REQUIRED ACTION: From the records below, copy each line that has the word "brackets" in it.

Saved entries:

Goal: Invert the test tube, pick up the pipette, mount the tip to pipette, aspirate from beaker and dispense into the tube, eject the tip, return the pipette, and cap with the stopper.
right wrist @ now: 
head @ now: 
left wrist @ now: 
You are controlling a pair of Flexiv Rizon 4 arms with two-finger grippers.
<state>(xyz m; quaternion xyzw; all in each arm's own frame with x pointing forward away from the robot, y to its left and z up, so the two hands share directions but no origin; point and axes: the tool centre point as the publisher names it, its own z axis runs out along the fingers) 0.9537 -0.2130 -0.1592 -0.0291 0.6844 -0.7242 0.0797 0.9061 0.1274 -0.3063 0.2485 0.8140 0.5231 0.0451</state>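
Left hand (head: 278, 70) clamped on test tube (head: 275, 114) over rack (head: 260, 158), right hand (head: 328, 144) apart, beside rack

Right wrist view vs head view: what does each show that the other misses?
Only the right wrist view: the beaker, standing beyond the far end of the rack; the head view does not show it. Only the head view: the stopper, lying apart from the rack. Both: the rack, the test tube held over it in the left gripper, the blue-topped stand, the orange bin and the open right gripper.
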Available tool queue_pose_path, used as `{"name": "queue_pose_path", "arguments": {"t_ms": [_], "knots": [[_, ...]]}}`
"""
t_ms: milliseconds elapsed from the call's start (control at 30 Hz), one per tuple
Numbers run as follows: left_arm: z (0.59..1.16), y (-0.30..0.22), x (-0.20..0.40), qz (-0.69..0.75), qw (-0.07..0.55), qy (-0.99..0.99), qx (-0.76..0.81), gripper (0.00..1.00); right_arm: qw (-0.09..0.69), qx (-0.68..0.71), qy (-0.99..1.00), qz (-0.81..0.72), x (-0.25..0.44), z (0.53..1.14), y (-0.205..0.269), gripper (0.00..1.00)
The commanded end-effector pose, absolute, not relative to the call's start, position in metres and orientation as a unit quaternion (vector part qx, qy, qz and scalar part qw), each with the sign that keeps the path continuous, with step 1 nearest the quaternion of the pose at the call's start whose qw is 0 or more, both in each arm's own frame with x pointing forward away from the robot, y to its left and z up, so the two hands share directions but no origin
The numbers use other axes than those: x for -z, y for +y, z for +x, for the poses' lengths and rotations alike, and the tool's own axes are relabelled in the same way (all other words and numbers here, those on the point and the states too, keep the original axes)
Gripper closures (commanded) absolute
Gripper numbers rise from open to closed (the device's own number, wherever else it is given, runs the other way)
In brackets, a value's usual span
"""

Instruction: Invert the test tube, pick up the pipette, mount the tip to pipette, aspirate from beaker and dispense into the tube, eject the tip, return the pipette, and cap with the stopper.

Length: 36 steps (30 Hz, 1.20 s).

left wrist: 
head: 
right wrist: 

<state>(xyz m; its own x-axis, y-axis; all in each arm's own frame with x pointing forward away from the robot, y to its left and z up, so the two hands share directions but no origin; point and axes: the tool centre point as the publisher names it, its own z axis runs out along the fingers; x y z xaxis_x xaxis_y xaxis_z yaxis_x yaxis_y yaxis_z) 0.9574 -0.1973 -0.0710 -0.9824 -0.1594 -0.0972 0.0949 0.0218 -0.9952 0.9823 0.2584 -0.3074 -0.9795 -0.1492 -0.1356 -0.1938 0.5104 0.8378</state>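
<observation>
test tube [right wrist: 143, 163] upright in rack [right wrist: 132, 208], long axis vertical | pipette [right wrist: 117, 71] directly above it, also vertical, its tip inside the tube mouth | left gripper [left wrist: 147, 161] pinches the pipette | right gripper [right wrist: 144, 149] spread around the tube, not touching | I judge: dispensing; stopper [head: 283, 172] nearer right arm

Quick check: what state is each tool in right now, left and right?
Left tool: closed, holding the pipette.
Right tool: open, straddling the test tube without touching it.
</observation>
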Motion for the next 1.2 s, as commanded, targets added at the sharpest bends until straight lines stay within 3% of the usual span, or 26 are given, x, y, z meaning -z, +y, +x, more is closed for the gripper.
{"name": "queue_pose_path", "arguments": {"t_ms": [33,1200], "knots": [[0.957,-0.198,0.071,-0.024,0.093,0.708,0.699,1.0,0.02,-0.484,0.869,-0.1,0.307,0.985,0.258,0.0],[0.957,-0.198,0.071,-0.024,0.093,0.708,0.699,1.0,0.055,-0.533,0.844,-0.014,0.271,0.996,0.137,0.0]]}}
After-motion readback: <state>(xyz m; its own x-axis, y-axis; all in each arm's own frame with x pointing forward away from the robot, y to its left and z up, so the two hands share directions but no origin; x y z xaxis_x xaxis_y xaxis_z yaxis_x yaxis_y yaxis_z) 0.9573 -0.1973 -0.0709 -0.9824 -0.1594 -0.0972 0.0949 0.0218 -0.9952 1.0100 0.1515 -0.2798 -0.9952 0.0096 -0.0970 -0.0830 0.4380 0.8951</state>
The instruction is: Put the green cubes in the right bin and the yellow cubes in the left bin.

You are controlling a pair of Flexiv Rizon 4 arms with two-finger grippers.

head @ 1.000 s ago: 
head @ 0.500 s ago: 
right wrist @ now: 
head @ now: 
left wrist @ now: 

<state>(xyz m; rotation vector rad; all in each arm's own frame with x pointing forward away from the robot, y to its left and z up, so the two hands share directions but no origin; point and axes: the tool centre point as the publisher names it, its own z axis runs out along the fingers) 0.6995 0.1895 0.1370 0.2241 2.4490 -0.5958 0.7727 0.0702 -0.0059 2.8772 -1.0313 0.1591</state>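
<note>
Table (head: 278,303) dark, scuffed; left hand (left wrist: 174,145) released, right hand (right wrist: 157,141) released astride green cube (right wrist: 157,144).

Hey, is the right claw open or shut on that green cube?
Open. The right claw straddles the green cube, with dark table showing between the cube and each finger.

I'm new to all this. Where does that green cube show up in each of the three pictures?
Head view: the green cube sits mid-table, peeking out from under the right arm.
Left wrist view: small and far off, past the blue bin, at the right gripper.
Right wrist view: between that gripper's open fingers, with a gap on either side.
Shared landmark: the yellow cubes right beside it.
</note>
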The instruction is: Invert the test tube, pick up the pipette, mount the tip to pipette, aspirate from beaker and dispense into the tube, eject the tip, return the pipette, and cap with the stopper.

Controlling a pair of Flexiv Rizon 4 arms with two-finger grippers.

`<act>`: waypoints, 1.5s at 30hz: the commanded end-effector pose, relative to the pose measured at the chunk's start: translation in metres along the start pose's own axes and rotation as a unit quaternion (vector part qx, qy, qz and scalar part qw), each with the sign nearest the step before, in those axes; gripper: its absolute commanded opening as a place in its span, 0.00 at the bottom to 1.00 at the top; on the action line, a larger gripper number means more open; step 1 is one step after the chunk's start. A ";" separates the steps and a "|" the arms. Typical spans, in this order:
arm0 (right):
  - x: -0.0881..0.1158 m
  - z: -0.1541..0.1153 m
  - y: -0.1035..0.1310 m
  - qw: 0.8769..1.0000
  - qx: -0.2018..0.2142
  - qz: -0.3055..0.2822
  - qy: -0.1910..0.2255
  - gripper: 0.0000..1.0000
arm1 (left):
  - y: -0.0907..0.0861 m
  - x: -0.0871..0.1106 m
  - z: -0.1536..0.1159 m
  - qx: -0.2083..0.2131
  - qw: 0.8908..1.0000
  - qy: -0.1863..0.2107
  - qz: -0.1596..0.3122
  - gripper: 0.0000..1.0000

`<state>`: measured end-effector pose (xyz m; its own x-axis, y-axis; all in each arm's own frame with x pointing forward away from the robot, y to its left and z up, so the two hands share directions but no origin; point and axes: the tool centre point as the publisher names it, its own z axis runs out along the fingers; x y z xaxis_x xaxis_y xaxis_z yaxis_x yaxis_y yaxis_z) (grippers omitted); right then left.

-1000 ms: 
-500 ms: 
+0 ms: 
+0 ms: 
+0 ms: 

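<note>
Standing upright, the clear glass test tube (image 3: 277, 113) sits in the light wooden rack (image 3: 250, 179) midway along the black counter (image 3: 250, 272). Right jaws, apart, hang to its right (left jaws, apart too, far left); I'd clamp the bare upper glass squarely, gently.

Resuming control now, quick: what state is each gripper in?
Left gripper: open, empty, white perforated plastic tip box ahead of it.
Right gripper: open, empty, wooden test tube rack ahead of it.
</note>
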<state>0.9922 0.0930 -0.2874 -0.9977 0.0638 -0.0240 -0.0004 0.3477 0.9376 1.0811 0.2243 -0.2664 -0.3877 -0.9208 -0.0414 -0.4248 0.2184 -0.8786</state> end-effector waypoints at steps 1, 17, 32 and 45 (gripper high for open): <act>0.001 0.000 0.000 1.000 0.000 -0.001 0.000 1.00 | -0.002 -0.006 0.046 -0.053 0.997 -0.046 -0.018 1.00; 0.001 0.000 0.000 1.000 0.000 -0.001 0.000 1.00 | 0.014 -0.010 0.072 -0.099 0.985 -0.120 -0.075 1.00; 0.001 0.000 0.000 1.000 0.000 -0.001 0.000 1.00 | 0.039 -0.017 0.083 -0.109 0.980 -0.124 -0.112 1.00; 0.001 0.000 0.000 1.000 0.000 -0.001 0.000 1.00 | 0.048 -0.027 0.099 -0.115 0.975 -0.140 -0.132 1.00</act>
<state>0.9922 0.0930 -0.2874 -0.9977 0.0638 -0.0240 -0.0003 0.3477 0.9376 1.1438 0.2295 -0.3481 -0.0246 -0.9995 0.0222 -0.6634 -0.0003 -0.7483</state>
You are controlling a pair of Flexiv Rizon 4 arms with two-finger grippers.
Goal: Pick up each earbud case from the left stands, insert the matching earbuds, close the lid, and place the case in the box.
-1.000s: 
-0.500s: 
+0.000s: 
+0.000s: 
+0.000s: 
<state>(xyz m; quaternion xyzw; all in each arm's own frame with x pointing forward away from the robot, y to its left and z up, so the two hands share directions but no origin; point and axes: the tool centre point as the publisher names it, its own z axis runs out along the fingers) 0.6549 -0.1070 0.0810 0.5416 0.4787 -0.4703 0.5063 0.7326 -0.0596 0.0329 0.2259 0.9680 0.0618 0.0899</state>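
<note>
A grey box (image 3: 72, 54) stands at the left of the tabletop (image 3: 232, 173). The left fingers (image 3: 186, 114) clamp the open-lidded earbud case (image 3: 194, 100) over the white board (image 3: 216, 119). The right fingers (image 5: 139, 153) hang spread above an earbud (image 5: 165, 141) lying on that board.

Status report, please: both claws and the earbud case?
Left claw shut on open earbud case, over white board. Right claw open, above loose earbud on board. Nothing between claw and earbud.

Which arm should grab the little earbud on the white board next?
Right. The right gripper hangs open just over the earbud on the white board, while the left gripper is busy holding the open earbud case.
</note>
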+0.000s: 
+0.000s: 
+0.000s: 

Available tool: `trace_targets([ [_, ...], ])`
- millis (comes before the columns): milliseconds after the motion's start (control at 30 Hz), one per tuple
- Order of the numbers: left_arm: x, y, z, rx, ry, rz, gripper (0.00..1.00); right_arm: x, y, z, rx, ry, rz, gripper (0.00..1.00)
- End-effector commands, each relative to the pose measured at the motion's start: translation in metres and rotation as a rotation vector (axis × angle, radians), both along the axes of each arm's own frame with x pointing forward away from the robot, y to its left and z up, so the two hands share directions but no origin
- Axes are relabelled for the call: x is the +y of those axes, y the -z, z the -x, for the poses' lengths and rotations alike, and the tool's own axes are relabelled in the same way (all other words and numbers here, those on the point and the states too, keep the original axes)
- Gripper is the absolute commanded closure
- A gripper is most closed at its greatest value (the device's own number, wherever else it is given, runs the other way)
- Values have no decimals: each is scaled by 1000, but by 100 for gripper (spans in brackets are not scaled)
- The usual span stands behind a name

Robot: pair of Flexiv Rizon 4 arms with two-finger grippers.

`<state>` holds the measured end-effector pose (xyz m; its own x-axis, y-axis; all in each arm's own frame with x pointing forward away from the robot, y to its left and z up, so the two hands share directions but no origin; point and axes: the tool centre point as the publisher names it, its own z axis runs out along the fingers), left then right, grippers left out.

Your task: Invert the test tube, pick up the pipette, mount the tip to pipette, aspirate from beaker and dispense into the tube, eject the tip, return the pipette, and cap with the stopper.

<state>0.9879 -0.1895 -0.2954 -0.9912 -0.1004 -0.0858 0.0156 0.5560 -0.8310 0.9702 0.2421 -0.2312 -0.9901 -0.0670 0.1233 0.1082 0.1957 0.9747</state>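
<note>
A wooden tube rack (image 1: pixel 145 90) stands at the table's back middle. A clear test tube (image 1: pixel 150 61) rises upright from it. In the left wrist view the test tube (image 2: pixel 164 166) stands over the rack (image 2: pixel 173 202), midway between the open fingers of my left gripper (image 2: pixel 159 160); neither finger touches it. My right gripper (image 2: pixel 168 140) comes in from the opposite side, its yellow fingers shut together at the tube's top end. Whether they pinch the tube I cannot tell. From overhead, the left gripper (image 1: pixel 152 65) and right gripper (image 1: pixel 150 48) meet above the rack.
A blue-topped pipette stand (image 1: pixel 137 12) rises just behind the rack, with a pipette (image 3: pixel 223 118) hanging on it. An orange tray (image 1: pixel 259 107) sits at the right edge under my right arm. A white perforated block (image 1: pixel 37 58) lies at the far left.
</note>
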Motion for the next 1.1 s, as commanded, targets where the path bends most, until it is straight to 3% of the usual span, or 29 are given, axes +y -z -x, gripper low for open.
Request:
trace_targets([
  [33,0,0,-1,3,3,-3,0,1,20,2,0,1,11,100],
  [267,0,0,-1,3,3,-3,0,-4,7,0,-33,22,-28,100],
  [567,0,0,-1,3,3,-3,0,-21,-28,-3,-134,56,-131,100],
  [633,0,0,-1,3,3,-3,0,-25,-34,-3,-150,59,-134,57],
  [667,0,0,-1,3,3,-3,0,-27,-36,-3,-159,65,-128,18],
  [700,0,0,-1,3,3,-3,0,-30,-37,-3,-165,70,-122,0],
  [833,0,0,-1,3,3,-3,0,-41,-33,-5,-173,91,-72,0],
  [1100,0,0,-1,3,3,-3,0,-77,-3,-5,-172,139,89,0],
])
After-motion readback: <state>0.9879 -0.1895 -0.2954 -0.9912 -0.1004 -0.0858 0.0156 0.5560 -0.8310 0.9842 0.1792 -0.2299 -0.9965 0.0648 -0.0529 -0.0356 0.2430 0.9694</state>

EXERCISE RESPONSE:
In brackets, a value's usual span
- Values have no decimals: each is scaled by 1000, but by 100 for gripper (spans in brackets are not scaled)

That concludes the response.